Presently however, it seems that Dr. Makary, a professor at a top medical school who claims to have reviewed “the medical literature and news reports”, actually didn’t bother to do the most basic fact-checking when he claimed no healthy American child had died of COVID-19. He referenced his own “study”, where just three children died, to claim that no healthy child in all of American has died of COVID-19. He lambasted the CDC for not providing information on deceased children when it had done so several months prior. This is in contrast to his “study,” which gave no such information. He did this all in widely read articles meant for the general public. It may seem that I am nitpicking, but this is a big deal to me. This includes earlier this month when Dr. Makary favorably tweeted out a study that purportedly showed that masks harm children. The study was written by literal anti-vaxxers and was laughably bad, as many people pointed out to him. It has since been retracted, but not before Dr. Makary and others helped spread it far and wide.
There are real-world consequences to spreading wrong information to the public. With help from other doctors who also didn’t bother the fact-check the claim, the notion that healthy children don’t die of COVID-19 seems poised to become a medical myth on par with the old trope that we only use 10% of our brains. Indeed, anti-vaxx propagandist Tucker Carlson repeated Dr. Makary’s claim verbatim on his program. Misinformed politicians have also repeated this false claim as if it were established fact during congressional hearings. Unfortunately, this is not the first time I’ve written about the consequences when supposed proponents of evidence-based medicine make claims that are not just without evidence, but in direct contradiction to readily available evidence. It is reasonable to expect a doctor with a large platform to be accurate and thorough when engaging with the public about children and a deadly virus.
So, why can’t some people simply say they were wrong?

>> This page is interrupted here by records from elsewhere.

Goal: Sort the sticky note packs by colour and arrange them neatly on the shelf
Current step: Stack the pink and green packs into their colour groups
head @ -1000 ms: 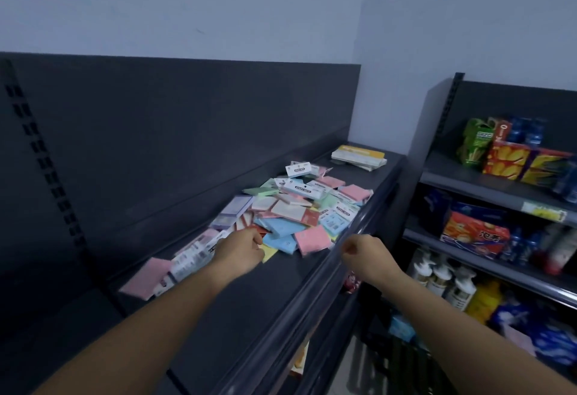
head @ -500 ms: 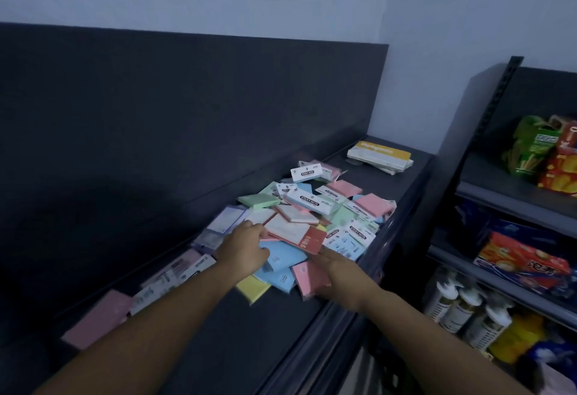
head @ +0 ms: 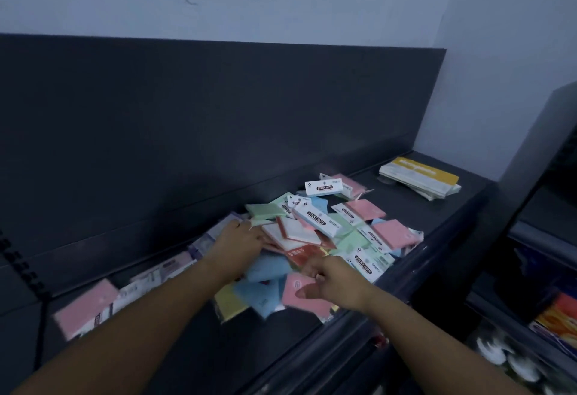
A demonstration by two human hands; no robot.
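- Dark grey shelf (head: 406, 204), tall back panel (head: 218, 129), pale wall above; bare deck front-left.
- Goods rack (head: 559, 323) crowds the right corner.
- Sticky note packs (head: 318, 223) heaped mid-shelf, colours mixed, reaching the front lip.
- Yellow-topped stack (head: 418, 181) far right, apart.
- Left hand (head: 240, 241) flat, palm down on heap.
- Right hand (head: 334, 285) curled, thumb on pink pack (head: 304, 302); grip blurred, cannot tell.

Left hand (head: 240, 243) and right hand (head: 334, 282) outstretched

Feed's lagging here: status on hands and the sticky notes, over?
Left hand flat on the mixed pile. Right hand on a pink pack, grip blurred. Colours jumbled; nothing blocking.
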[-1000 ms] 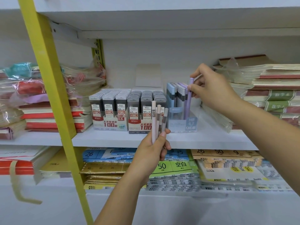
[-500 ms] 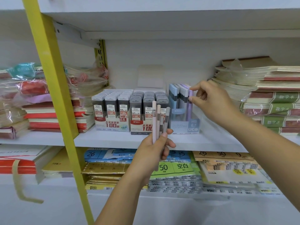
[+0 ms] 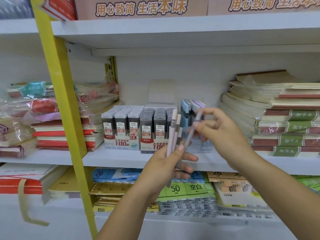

I’ve written previously of the highly credentialed academics and QAnon fanatics/right-wing politicians (there’s sometimes no difference), whose minimization of COVID-19 and fear mongering about the vaccine has led us to a point where hundreds of Americans are dying a preventable death every day. In these essays, along with Dr. Makary, I too have wondered why some people readily admit error while others tie themselves in knots to avoid doing so.
Infectious-disease expert Dr. Paul Offit, for example, predicted on March 2nd, 2020 that COVID-19 would cause less than “one-tenth of the damage that influenza causes every year in the United States”. He later acknowledged his error saying, “If you’re going to be wrong, be wrong in front of millions of people. Make a complete ass of yourself”. I trust him completely as does everyone else I know and admire. Former Surgeon General Dr. Jerome Adams recently acknowledged his early advice not to wear masks was wrong. I too have acknowledged errors. This wasn’t fun, but it wasn’t particularly hard either. I’ll do it again when I have to. I deserve no special credit for this. We all make mistakes and acknowledging them doesn’t require self flagellation.
So, why can’t some people simply say they were wrong? I have no idea. However, Dr. Makary seems to be in the perfect position to answer to his own question.